Indeed, how many Greeks of my generation have not had the experience of weeks-long holidays at pristine beaches on tiny budgets? The summer literally defines us, as economist Aristos Doxiadis so aptly argued in a piece for Kathimerini in 2013: “Summer is something some people buy and others own as a birthright. We Greeks belong in the latter category.” Going on holidays, he noted, is something provided by the global tourism industry for most people in the West, yet for urban Greeks, summer holidays are “not a service we pay for, but a return to our own, parallel life… Summer is our second home. For many, this is quite literally true thanks to widespread small-scale property ownership. But even others who stay at hotels or rented rooms know exactly what they’re looking for: a beach, some fishing, a hike, a taverna or a beach bar.”

The cost

And yet this is a description that already seems dated. The Greeks’ special relationship with the summer that emerged with the country’s urbanization about half a century ago, is already waning. Starkly put, we are bequeathing the subsequent generations of Greeks not just a massive pile of debt, but also a summerless Greece.
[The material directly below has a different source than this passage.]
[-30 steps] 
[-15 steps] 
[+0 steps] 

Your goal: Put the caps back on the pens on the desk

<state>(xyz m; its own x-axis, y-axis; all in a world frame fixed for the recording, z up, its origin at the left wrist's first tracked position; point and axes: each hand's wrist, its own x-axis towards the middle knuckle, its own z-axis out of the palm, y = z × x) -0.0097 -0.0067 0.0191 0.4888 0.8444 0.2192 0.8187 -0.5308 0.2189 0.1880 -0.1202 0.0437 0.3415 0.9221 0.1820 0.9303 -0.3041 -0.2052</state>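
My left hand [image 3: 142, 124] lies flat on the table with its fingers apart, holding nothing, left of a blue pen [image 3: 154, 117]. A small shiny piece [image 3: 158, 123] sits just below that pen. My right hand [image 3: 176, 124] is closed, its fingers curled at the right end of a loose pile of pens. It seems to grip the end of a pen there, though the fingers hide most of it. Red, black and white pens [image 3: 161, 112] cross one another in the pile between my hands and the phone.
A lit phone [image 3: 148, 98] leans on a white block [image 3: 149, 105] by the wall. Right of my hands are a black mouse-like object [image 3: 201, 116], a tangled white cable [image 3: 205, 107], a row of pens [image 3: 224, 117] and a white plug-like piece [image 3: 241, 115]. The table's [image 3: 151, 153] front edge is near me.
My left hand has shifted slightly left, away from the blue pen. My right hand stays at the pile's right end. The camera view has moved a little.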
The toll will not just be psychological. It carries with it significant economic ramifications. The replacement of a rich human environment by a sterile resort culture intended for the very rich will cost Greece another, much more important comparative advantage, and a potential game changer at that. As I argued in my book “The Greek Dream,” Greece’s ability to attract creative people to live and work there relies on its ability to offer access to a highly attractive lifestyle; the Greek summer is a key component of that lifestyle. Lose access to it and the lifestyle proposition becomes much less attractive.

I am afraid that Greece has already embarked on an irreversible path. Just as the poverty-stricken Cyclades of the 1950s became the mass tourism engine we see today, so they will likely be transformed into a VIP mecca. What can be done about it? Here is not the place to discuss how to deal with these developments. Clearly, solutions are unlikely to be found in a romantic longing for a past that is now gone. Managing this new reality calls for targeted and clever public policies, a goal that is hard but not impossible. This, in turn, requires that we recognize how dramatic is the shift that is taking place right before our eyes.


Stathis N. Kalyvas is Gladstone Professor of Government in the University of Oxford’s Department of Politics and International Relations.